Economia

Cornuti e mazziati, manovra: perché a rischiare non è il governo ma i risparmiatori…

Il più preoccupato di tutti, anche se per senso istituzionale e per il ruolo che ricopre non può darlo a vedere, è il presidente della Repubblica. Sergio Mattarella ha scelto di farsi sentire: la fase è più che mai delicata e solo lui sembra aver intravisto l’incubo peggiore: il rischio serissimo che corrono i risparmi dei cittadini con la nuova manovra. Ma il richiamo che Mattarella ha fatto ieri all’articolo 97 della Costituzione non deve essere letto come un altolà preventivo. Insomma non siamo ancora al punto in cui il Capo dello Stato minaccia il governo di non fairmargli la “manovra del popolo”. Però se le cose dovessero mettersi male,  potrebbe esserci anche questa ipotesi.

Una improvvisa secchiata di acqua fredda si rovescia su Lega e sul M5S, nel pieno dei festeggiamenti per l’intesa sulla manovra. È la soglia del deficit spinta fino al 2,4 per cento – tra le impennate dello spread e il rischio bocciatura della Ue- che fa suonare i campanelli d’allarme di Quirinale e di Bankitalia. E che riaccende l’anima bellicosa del governo.

“Avere conti pubblici solidi e in ordine è una condizione indispensabile di sicurezza sociale, soprattutto per i giovani e per il loro futuro”, è il messaggio che – senza troppi veli – indirizza all’esecutivo il presidente della Repubblica Sergio Mattarella. E come la Carta dispone, prosegue il Capo dello Stato, “occorre assicurare l’equilibrio di bilancio e la sostenibilità del debito pubblico. Questo per tutelare i risparmi dei nostri concittadini, le risorse per le famiglie e per le imprese, per difendere le pensioni, per rendere possibili interventi sociali concreti ed efficaci”.
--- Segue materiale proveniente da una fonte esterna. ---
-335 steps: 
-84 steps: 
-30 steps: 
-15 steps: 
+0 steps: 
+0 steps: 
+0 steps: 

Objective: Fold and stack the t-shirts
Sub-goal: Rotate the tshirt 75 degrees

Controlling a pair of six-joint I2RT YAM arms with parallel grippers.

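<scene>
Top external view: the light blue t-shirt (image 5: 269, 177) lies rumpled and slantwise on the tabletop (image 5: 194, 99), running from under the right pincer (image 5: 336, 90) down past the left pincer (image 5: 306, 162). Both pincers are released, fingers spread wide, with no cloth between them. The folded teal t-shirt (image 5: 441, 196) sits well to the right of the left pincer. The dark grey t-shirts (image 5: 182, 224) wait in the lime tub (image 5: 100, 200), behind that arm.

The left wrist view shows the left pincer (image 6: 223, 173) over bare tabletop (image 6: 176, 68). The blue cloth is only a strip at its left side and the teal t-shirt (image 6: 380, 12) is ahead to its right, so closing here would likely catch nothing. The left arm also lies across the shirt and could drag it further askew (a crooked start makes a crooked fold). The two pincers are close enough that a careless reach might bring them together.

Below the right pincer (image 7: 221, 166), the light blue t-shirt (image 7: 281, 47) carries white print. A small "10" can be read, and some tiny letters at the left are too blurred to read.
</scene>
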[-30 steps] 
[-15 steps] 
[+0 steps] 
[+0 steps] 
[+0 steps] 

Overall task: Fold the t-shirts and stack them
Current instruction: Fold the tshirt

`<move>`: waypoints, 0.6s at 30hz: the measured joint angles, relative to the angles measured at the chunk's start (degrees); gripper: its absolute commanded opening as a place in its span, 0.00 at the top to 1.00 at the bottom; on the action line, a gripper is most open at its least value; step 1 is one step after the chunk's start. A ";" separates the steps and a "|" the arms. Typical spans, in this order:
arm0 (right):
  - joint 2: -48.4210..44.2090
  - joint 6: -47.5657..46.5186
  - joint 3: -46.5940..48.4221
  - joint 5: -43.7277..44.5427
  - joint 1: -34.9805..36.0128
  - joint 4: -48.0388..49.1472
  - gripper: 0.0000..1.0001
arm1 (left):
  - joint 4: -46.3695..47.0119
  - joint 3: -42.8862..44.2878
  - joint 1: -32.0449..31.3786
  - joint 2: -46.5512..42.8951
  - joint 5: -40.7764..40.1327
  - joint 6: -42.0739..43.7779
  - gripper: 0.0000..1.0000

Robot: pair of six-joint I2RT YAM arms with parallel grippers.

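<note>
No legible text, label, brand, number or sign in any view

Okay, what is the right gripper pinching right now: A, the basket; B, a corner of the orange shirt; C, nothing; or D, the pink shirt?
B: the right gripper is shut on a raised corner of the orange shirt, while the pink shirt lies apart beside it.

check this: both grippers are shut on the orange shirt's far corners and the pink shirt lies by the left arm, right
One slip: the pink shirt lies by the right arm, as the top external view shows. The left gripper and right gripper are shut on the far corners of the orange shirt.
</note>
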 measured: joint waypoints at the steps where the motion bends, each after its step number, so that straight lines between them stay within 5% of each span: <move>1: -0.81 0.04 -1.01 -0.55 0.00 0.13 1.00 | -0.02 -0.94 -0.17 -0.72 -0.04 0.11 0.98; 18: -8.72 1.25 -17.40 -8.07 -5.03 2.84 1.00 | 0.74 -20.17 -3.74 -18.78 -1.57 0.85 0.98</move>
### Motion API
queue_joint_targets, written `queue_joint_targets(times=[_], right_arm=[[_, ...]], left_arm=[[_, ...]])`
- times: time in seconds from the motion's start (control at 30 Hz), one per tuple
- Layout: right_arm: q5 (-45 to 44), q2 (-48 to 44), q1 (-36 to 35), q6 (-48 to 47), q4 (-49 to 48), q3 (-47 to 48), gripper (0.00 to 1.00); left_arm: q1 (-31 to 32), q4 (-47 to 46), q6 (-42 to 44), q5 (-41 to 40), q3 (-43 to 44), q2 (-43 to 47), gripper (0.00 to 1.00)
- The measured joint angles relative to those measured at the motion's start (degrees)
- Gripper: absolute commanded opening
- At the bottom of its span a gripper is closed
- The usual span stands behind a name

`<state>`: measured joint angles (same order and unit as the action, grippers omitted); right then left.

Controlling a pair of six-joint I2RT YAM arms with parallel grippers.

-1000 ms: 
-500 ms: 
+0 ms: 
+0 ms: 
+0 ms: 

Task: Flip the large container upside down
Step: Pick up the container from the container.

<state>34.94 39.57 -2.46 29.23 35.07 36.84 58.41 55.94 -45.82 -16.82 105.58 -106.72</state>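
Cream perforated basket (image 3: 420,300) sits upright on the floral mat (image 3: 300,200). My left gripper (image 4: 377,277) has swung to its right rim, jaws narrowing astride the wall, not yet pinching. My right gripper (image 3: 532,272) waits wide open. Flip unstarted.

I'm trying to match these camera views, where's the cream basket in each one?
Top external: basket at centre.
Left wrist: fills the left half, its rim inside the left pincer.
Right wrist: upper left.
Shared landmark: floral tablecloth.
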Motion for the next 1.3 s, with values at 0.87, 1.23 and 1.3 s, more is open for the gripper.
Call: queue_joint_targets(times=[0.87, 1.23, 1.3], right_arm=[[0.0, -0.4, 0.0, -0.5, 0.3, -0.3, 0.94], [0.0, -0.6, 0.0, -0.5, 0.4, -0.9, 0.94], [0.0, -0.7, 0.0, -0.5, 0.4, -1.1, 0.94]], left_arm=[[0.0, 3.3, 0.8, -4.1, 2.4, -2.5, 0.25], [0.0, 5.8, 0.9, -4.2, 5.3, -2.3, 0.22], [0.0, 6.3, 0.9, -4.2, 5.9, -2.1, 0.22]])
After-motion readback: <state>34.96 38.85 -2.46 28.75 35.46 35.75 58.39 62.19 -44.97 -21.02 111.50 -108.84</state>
Al monito di Mattarella si allinea, poche ore dopo, quello del governatore della Banca d’Italia Ignazio Visco: “L’Italia ha bisogno di favorire l’investimento pubblico e privato e di contenere e ridurre il debito pubblico. Il mercato poi – aggiunge Visco – non è composto da forze ignote che tramano nell’ombra. Piuttosto, dovendo collocare 400 miliardi di titoli di Stato, dobbiamo essere coscienti della fiducia che trasmettiamo quando emettiamo debito”.

Poi arriva la reazione di Matteo Salvini: “Stia tranquillo, il Presidente, dopo anni di manovre economiche imposte dall’Europa che hanno fatto esplodere il debito pubblico, finalmente si cambia rotta e si scommette sul futuro e sulla crescita. E se a Bruxelles mi dicono che non lo posso fare me ne frego e lo faccio lo stesso”. Un diplomatico nato. Luigi Di Maio invece dice: “Mattarella non deve preoccuparsi. Questa manovra ha proprio la finalità di creare le condizioni per ridurre il debito”.

Insomma, è divertente come i due leader della maggioranza giochino a tranquillizzare Mattarella. Invece dovrebbero tranquillizzare i mercati e soprattutto i risparmiatori, perché il rischio c’è e già da domani, alla riapertura delle borse, si teme il crack.  Mattarella teme più di tutti lo sforamento del 3%, che sarebbe una catastrofe per i risparmi privati, per le imprese, per le famiglie e per le pensioni. Si preoccupa, giustamente, che non ci vada di mezzo la gente comune. Se tutto andasse a rotoli, i poteri forti si salverebbero, ma il conto lo pagheremo ancora noi, i cittadini.